彼女は「熱でもあるの?」と、言いながら僕の額に何も掴んでいない手を当てる。ひんやりと冷たく、煮えた頭の中に鮮明なイメージが象られていく。
見えるモノが見えなくて、見えないモノに全てを押しつけようという自身のどうしようもなさが生んだ妄想が、こんな訳分からない感覚を生んだのだろう。
彼女と二人で、全てを置いていけるような高揚を僕は欲したんだ。
「もう、帰ろうか」
向こうの空はもう赤く、藍色が混じり始めた。それは僕らを急かす様に周囲を包みこんでいく。
本当の所、そんな曖昧模糊なままにしたくなかった。もっと彼女と一緒に、訳の分からないモノを探していたかった。
でも、きっとそれはもう遅いのだろう。
僕は気付いてしまったんだ。今の空模様のように、心の全てが汚く混ざり合って、また別の色を生まれそうになっていることに。
「うん」
彼女は頷く。
服の裾を掴む。
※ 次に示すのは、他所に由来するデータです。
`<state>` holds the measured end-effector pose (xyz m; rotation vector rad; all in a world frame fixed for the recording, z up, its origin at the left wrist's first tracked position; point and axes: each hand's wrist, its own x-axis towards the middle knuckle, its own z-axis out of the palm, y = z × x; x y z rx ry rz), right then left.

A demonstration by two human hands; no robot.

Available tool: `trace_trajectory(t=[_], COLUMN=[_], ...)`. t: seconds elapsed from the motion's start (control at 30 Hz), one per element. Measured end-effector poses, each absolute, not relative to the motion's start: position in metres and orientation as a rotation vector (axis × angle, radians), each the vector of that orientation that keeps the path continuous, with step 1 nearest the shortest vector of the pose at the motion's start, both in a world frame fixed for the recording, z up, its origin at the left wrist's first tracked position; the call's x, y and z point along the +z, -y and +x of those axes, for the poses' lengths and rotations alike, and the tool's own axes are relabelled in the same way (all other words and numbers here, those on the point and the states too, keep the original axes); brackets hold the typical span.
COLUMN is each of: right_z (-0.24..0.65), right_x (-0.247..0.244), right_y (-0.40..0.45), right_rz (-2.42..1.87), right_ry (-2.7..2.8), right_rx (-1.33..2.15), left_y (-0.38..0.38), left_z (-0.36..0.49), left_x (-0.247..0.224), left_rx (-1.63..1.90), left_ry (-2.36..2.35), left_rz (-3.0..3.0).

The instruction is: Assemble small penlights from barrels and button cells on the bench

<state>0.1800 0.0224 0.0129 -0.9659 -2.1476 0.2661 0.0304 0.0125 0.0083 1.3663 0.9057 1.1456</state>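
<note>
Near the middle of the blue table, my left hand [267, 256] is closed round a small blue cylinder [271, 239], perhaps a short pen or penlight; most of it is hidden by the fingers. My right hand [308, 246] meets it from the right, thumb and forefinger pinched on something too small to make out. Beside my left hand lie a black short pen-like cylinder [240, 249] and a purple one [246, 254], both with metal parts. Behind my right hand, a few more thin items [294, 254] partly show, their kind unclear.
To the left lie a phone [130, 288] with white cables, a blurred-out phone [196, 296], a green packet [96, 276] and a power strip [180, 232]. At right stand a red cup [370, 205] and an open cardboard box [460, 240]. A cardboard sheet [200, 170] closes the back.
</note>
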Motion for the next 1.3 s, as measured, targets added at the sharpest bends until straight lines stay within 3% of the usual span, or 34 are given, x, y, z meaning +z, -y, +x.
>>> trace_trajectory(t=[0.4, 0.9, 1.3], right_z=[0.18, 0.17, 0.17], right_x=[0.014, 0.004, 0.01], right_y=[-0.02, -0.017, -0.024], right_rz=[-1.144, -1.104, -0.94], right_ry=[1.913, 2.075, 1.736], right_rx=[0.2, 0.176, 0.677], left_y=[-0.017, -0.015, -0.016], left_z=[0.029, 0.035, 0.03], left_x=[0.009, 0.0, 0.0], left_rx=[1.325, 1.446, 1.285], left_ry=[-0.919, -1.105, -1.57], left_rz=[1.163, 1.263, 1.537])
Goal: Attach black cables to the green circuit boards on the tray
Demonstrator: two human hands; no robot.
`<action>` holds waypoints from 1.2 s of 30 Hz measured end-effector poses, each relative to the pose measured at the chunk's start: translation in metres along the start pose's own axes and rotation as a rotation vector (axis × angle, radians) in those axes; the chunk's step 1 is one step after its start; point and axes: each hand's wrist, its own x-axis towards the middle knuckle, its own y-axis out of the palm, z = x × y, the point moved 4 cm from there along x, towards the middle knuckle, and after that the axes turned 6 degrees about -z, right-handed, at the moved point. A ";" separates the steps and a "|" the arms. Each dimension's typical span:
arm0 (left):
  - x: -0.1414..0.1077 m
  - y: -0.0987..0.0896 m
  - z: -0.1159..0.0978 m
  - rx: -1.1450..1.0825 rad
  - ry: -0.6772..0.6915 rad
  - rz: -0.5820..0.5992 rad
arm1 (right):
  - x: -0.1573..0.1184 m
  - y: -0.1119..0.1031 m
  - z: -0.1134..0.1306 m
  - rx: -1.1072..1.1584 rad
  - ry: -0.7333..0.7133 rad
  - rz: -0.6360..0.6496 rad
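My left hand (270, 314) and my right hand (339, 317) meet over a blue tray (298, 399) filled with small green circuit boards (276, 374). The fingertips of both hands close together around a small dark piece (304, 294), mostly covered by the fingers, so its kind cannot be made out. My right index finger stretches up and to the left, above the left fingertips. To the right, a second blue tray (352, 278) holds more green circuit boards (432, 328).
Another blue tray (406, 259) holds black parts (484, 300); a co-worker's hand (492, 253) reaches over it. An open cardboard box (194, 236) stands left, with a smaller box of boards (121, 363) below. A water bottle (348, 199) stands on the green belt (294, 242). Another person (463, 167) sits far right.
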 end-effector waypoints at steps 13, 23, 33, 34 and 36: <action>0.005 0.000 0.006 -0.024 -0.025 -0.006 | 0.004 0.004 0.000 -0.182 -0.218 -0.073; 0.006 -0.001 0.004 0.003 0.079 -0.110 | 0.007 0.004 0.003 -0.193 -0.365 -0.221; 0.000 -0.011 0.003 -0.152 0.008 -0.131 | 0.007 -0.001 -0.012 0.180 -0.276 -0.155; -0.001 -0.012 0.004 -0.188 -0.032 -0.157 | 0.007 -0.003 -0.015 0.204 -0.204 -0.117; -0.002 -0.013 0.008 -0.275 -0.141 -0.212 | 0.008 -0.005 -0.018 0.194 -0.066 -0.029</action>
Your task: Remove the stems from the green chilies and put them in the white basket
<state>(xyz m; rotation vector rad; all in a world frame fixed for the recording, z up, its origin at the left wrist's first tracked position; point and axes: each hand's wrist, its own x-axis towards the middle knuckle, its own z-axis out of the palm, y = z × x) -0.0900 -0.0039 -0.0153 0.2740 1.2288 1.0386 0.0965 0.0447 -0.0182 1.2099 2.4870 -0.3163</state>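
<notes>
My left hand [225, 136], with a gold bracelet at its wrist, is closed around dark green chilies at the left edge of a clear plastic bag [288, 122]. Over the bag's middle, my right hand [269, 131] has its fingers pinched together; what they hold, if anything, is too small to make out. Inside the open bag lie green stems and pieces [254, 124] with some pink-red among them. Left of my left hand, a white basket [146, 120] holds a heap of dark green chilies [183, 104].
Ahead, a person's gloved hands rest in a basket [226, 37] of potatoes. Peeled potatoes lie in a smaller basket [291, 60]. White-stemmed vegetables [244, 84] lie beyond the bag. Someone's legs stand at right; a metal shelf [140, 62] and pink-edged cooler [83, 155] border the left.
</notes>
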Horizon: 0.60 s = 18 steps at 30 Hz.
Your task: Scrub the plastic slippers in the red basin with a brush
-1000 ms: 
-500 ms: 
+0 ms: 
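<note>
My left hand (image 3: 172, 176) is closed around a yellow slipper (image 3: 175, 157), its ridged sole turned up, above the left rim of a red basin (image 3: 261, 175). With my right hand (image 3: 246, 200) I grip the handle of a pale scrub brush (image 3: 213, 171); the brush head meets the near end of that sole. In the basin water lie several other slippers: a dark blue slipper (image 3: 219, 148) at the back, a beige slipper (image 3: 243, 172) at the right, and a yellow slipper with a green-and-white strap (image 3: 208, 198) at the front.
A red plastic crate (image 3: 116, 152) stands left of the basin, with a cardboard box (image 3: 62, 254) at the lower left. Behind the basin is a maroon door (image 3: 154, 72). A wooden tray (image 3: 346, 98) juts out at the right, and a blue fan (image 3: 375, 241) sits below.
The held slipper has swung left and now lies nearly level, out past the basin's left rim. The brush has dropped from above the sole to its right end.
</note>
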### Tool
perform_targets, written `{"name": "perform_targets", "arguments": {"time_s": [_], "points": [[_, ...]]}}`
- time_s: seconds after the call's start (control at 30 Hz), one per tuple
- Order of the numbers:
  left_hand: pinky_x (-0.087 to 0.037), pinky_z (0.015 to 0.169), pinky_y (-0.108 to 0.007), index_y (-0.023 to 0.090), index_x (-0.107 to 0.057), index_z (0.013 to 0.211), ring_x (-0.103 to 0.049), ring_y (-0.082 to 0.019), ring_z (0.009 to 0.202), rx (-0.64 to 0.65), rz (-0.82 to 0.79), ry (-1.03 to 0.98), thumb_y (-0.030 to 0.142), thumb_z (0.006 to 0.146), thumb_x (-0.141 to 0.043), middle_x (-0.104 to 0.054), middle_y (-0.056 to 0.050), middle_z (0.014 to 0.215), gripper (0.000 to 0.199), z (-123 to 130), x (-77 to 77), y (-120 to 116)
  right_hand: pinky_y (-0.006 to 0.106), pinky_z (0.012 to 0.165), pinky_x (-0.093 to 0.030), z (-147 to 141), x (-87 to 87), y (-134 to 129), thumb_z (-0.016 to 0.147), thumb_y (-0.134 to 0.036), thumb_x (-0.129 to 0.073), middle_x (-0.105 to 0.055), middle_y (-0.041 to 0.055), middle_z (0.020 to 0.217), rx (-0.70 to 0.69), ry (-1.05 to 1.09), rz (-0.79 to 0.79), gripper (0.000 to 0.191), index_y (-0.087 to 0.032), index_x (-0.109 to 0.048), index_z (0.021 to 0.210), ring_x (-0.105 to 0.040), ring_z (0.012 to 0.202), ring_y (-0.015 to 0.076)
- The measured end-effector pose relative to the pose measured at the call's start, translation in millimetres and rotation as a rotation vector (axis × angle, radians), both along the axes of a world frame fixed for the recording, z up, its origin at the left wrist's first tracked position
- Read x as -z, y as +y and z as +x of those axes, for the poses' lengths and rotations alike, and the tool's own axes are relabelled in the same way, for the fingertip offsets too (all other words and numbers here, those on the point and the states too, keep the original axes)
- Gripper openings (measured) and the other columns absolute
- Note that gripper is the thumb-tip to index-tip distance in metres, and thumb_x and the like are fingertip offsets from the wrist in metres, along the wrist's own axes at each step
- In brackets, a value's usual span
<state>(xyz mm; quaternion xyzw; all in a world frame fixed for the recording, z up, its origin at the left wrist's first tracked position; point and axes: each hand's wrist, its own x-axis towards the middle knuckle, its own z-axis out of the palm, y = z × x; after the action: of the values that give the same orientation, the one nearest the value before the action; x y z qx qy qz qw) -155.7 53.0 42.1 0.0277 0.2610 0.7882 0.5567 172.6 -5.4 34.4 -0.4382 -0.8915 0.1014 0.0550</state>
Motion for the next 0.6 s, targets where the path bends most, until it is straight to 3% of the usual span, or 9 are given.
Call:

多分それは、自分がここにいる事を自分で確認するための行動なのだと思う。目に見えない何かがあるかもしれないという事は、自分自身もそうではないかという可能性を生んでしまう事だ。見た気がする、というただそれだけの、薄弱な現象を垣間見ただけでさえ、自分の存在も肯定しきれない自分が本当に嫌になる。
そんな自分の心を読みとったように、彼女は僕の服の裾を掴む。「大丈夫だよ」なんて、彼女はそんな言葉を投げかけられる。
おそらく僕はこれからもずっと空想を追いかけるのだろうと考えると、情けなさを感じる。もう少し強くなりたいと思う。そんな思いすら空虚なもので、多分明日には夢の中に落としてしまうのだろう。
遠くを見つめる。雑木林の向こう、そこまで遠くには来てないはずなのに、随分と身の周りの物から遠ざかった気がした。
「今度、また見れたらいいな」
そんな願望を呟き、僕と彼女は元の場所へ戻っていく。